ARTICLE XI. INDEMNIFICATION:
To the extent permitted by law, and in accord with applicable statutory authorizations, the Corporation may indemnify or agree to indemnify any person who was or is threatened to be made a party to any threatened suit, pending or completed action, suit or proceeding, whether civil, criminal, administrative or investigative (other than an action by or in the right of the Corporation) by reason of the fact that he is or was a director, officer, employee or agent of the Corporation, when possible in advance, or is or was serving at the request of the Corporation as a director, officer, employee or agent of another Corporation, domestic or foreign,, non-profit or for-profit, partnership, joint venture, trust or other enterprise, against expenses (including reasonable attorneys’ fees), judgments, fines, and amounts paid in settlement actually and reasonably incurred by her/him in connection with such action, suit, or proceeding if she acted in good faith and in a manner she reasonably believed to be in or not opposed to the best interests of the Corporation, and with respect to any criminal action or proceeding, had no reasonable cause to believe her conduct was unlawful. The termination of any action, suit or proceeding by judgment, order, settlement, conviction, or upon a plea of nolo contendere or its equivalent, shall not, of itself, create a presumption that the person did not act in good faith and in a manner which she reasonably believed to be in or not opposed to the best interest of the Corporation, and, with respect to any criminal action or proceeding, had reasonable cause to believe that her conduct was unlawful.

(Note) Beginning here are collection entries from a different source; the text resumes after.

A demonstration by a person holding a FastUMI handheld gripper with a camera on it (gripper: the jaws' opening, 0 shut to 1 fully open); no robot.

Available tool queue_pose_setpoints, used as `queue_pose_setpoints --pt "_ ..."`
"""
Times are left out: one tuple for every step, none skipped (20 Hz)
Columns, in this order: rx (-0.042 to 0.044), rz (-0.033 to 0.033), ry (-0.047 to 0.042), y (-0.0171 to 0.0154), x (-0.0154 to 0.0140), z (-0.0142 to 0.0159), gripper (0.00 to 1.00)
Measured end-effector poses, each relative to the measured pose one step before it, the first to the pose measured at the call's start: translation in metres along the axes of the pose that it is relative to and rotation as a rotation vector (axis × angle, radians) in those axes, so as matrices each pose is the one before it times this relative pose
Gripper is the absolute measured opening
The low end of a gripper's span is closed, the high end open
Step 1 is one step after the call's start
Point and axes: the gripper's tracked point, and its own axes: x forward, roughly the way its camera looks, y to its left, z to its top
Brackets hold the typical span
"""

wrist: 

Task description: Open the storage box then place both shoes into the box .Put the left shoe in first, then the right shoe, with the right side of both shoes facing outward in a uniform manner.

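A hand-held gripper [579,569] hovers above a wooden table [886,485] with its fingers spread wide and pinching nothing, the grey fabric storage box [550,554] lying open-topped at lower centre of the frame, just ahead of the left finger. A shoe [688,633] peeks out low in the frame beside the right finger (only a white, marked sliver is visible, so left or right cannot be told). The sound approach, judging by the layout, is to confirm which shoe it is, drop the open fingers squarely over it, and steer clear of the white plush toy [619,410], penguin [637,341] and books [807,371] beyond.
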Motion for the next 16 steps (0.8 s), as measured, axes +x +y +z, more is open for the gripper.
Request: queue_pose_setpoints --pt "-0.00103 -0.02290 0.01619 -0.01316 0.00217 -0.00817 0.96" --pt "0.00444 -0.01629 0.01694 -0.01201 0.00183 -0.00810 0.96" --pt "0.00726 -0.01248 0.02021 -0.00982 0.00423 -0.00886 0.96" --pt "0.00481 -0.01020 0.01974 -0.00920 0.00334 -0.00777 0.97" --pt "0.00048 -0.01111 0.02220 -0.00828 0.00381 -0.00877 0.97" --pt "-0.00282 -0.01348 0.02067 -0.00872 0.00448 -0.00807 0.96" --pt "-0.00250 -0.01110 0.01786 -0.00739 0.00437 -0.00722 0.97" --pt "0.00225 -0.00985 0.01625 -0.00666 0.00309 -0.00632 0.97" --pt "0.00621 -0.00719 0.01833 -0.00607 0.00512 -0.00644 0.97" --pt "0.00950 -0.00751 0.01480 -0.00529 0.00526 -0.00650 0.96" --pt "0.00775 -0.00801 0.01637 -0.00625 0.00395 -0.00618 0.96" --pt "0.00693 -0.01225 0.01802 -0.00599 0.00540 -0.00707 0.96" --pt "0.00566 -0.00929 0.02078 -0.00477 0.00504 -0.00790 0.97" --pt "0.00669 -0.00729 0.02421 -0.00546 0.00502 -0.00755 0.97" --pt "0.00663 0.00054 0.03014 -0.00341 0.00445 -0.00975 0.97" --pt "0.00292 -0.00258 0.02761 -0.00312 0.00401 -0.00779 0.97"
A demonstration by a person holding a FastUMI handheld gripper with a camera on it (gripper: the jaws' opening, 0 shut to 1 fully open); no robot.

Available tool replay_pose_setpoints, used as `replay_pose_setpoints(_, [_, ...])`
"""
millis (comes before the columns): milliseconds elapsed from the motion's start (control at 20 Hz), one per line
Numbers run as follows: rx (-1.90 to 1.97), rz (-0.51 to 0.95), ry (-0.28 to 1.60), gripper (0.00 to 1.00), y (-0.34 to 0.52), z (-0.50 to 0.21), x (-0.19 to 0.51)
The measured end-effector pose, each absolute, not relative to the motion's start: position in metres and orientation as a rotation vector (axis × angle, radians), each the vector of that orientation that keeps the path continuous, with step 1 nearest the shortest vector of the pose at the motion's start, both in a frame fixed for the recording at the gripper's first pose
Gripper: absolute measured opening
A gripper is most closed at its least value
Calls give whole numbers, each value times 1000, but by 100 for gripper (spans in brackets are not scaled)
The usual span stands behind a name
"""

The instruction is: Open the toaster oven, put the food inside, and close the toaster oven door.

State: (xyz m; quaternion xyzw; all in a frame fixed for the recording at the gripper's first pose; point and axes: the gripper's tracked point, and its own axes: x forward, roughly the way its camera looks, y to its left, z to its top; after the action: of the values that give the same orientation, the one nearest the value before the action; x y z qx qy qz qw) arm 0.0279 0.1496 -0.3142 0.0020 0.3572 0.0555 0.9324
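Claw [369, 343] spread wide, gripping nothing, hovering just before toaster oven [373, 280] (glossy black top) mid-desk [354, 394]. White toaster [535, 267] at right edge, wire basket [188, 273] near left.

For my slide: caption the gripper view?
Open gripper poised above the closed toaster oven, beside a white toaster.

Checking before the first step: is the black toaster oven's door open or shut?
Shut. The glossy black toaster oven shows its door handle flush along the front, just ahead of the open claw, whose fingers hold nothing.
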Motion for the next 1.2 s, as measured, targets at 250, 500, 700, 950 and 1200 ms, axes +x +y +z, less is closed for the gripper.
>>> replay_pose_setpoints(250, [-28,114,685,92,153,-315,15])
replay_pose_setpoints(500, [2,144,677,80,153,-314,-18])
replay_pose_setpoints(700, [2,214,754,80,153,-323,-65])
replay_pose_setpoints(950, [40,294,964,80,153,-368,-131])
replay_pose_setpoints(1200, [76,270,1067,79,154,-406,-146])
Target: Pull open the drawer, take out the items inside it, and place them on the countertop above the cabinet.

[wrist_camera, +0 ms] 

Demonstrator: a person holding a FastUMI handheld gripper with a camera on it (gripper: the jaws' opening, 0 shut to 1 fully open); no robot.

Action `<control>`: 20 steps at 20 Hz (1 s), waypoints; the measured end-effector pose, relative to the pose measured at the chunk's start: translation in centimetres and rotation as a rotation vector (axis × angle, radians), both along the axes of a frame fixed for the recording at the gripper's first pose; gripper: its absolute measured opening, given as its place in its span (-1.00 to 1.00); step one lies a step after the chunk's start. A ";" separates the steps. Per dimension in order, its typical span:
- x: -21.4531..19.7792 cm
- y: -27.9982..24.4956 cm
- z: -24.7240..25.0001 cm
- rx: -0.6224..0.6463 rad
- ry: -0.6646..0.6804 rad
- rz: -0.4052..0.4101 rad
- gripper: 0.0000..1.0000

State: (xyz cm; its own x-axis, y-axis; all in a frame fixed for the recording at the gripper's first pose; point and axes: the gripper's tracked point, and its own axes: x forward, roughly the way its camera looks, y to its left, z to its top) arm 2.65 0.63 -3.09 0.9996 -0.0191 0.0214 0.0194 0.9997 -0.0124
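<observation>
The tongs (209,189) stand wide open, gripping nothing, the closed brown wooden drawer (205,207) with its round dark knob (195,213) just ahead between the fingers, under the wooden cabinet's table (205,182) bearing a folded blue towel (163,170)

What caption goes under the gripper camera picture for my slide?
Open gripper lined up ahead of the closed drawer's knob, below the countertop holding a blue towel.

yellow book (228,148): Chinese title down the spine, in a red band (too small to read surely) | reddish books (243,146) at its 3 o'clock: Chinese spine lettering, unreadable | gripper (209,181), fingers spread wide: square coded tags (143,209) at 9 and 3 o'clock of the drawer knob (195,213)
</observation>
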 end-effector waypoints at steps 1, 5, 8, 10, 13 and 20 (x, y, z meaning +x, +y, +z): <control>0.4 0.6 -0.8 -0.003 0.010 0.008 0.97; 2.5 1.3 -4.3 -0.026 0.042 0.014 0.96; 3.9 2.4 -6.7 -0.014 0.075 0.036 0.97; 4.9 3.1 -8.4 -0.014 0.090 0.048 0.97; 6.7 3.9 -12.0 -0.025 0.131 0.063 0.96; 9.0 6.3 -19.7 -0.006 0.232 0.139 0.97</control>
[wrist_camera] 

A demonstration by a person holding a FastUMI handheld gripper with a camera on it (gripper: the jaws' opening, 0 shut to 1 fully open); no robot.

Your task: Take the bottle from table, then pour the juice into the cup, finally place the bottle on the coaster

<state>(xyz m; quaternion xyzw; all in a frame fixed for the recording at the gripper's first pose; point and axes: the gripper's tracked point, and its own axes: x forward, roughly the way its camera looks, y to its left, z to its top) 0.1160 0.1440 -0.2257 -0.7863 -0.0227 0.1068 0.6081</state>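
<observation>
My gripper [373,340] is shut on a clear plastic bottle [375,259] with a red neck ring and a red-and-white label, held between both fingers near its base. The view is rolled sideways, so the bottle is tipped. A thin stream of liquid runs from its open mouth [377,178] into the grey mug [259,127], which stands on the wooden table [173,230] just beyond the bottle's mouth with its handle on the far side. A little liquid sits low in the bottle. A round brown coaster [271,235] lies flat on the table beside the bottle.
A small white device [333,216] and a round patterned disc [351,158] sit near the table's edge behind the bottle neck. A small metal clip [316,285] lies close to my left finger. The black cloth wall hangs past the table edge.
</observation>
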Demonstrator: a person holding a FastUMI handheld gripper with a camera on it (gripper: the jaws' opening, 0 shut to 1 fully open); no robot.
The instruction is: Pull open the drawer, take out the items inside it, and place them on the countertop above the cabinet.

Any indemnification under this Article, unless ordered by a court, shall be made on a case by case approval of indemnification by the Board of Directors only as authorized in the specific case upon a determination that indemnification of the director, officer or employee or agent is proper in the circumstances because he has met the applicable standard of conduct set forth in this Section.
The indemnification set forth in this Article unless ordered by a court, shall be made by the Corporation only as authorized in the specific case upon a determination that the indemnification of the director, officer, employee or agent is proper in the circumstances because she has met the applicable standard of conduct set forth in the Section.The indemnification provided by this Article shall not be deemed exclusive of any other rights to which those seeking indemnification may be entitled under the Articles of Incorporation or other provisions of these By-laws or any agreement, vote of members or disinterested directors, or otherwise, both as to action in her official capacity and as to action in another capacity while holding such office, and shall continue as to a person who has ceased to be a director, officer, employee or agent and shall inure to the benefit of the heirs, executors and administrators of such a person.The Corporation shall have the power to purchase and maintain insurance on behalf of any person who is or was a director, officer, employee or agent of the Corporation, or is or was serving at the request of the Corporation as a director, officer, employee or agent of another Corporation, domestic or foreign, nonprofit or for-profit, partnership, joint venture, trust or other enterprise against any liability asserted against her and incurred by her in any such capacity, or arising out of her status as such, whether or not the Corporation would have the power to indemnify her against such liability under the provisions of this Article.